Воробей, может, и поинтересовался бы, что произошло, но тут открылась дверь кухни и вышел Скворец. Перехватив взгляд мальчика, он подошел к нему.
— Порядок, — сказал он. — Ни о чем не волнуйся.
— Скворцов, Виктор! — послышался голос. Это был Петр Иваныч, преподававший им сразу несколько предметов, — и математику, и историю партии, но по изначальной профессии бывший столяром и основным своим предметом считавший трудовое воспитание.
— Что, Петр Иваныч? — откликнулся Скворец.
— Столярная работенка есть. Пошли.
— Иду, — спокойно отозвался Скворец. — А если я этого мальца в подмогу возьму? Рукастый малец. — Скворец кивнул на Серегу Высика.
— Этот? — Петр Иваныч остановился перед Высиком и оглядел его с головы до пят, хотя и так отлично знал. — Что ж, парень ладный, хоть и с виду не того. Бери. Готовь себе трудовую смену.

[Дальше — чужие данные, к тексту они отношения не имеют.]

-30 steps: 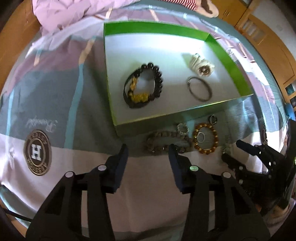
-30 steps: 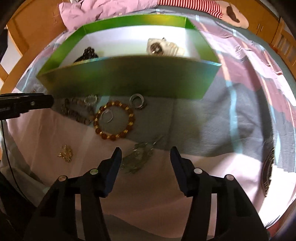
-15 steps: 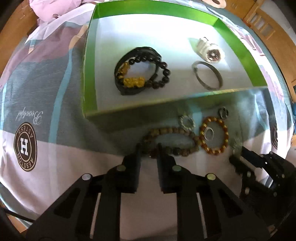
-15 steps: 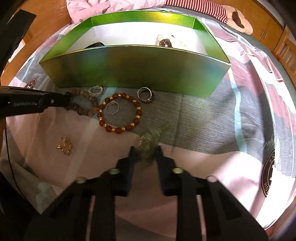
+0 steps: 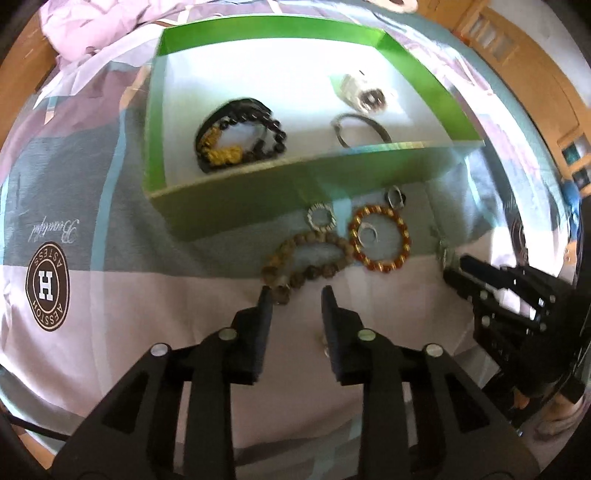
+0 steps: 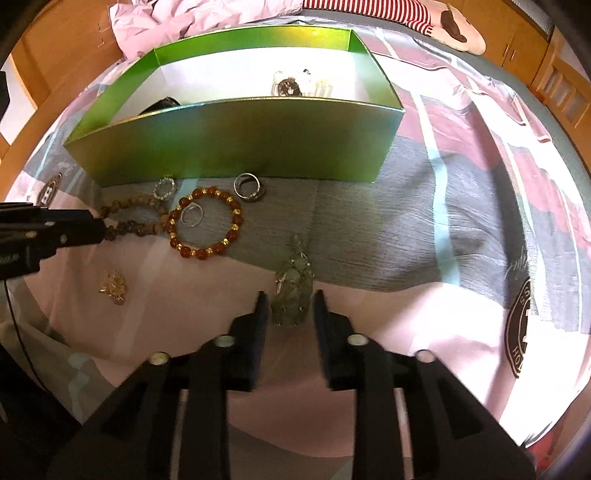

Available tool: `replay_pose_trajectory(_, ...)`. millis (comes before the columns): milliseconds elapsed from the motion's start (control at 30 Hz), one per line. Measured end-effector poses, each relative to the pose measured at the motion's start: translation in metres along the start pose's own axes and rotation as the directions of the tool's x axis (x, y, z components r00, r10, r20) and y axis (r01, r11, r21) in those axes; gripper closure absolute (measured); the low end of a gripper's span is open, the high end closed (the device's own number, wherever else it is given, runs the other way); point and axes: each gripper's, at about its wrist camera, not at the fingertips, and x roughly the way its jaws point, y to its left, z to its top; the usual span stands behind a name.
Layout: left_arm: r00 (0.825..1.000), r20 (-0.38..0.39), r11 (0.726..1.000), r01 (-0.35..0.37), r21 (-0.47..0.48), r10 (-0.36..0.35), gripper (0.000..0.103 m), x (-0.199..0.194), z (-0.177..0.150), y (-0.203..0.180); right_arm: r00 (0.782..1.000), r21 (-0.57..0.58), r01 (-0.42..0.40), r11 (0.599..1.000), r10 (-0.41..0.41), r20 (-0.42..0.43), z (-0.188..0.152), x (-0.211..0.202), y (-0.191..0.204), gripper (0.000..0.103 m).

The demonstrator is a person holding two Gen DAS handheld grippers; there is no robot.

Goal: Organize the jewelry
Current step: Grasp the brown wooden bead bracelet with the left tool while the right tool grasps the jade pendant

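Note:
A green box (image 5: pixel 236 206) with a white floor holds a black bead bracelet (image 5: pixel 236 136), a metal bangle (image 5: pixel 360 129) and a white watch (image 5: pixel 364 92). In front of it on the bedspread lie a brown bead bracelet (image 5: pixel 306 258), an amber bead bracelet (image 5: pixel 380 238) and three silver rings. My left gripper (image 5: pixel 295 295) is opening, and the brown bracelet's near end lies between its tips, beside the left finger. My right gripper (image 6: pixel 290 299) is also opening, with a green pendant (image 6: pixel 293 291) lying loose between its fingers.
A small gold brooch (image 6: pixel 112 288) lies on the pale cloth left of the pendant. The left gripper's tip (image 6: pixel 98 230) reaches in from the left edge at the brown bracelet (image 6: pixel 133 218). Crumpled pink bedding (image 6: pixel 192 18) lies behind the box, with wooden furniture around the bed.
Both pairs of jaws narrowed half a second ago and have now widened part of the way again. The left gripper has shifted closer to the brown bracelet.

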Motion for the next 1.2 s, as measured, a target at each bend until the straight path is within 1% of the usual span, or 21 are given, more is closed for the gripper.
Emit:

— Пойдем, — сказал Скворец Воробью. — Все лучше, чем в поле ковыряться или в строю маршировать, — это он о военной подготовке, недавно у них введенной. И преподаватель новый появился, смурной — почти анекдотический — дядя, отставник из нижних чинов, обучавший ходить строем, заставлявший отрабатывать ружейные приемы с палками в руках и в виде учебных пособий использовавший плакаты Осоавиахима. Он не считал непедагогическим или зазорным угостить кого-нибудь из ребят постарше папироской, и это вызывало несколько ироническое отношение к нему, рассматривалось подсознательно как признак слабости или даже тайной боязни своих учеников, но, с другой стороны, от одного его присутствия веяло той армейской казенностью, которая у самых лихих и бесшабашных порождала зябкое неудобное чувство. Благодаря ему их детский дом превращался в частицу огромной армии, военизированный язык не только проникал во все закоулки быта, но и сознание отравлял своей настырностью. «Бойцы трудового фронта», «трудармия» — все эти термины как будто говорили о том, что и мирный труд является подготовкой к некоей грядущей войне. В сотнях ячеек, подобных их детскому дому, выковывалась будущая армия трудовой революции, до картонности победоносной, как было обещано, но от того не менее неведомой и страшной. Как страшен бывает наркотик, навевающий блаженные видения, — всегда занозой сидит опасение, что перегруженный наркотиком мозг даст сбой и вместо прекрасных картин начнет вырабатывать кошмары, от которых некуда будет деться.
Приблизительно так Сережа Высик воспринимал эту военизированность быта, нарастающую с каждым годом, хотя и не смог бы выразить своих ощущений в словах.
Во всяком случае, он был только рад убраться со Скворцом и Петром Иванычем подальше от лагеря — хотя бы на время.
По дороге никто не заговаривал. Воробей, семеня за двумя попутчиками, шедшими довольно быстро, бочком поглядывал то на Скворца, то на Петра Иваныча. Скворец вышагивал с отрешенным видом, словно заранее сосредоточившись на работе и выкинув из головы все беспокойные мысли, к ней не относящиеся. Руки его слегка болтались на ходу, и в нелепом своем, несколько безразмерном пиджаке темного непонятного цвета, похожем на взъерошенные перья, он действительно очень смахивал на скворца, с притворным безразличием высматривающего краем глаза аппетитного червяка.